***** Collected material *****

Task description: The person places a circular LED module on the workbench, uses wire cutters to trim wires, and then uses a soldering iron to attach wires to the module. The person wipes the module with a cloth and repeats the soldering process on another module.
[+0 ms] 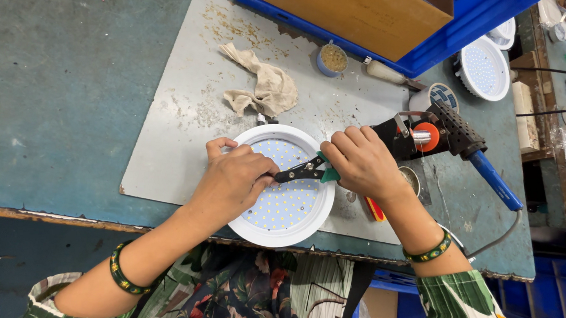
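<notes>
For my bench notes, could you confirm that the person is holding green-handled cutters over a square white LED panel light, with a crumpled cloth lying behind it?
Not quite: in the head view the LED panel light is round, not square. The right hand does hold the green-handled cutters over it, and the crumpled cloth lies behind.

bench | grey sheet | blue crate | cutter, perhaps soldering iron

Both hands are bare, no gloves. The left hand and the right hand each have a dark green beaded bangle with gold flecks at the wrist. Short sleeves in a loud leafy floral print: greens, white, some yellow and red.
</notes>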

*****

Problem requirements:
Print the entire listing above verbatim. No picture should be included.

Worked solution:
Task description: The person places a circular LED module on the workbench, uses wire cutters to trim wires, and then uses a soldering iron to attach wires to the module. The person wipes the module with a cloth and repeats the soldering process on another module.
[+0 ms] 
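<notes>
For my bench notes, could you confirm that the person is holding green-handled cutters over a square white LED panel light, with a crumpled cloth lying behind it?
Not quite: in the head view the LED panel light is round, not square. The right hand does hold the green-handled cutters over it, and the crumpled cloth lies behind.

bench | grey sheet | blue crate | cutter, perhaps soldering iron

Both hands are bare, no gloves. The left hand and the right hand each have a dark green beaded bangle with gold flecks at the wrist. Short sleeves in a loud leafy floral print: greens, white, some yellow and red.
</notes>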

What the exercise required has been answered in full.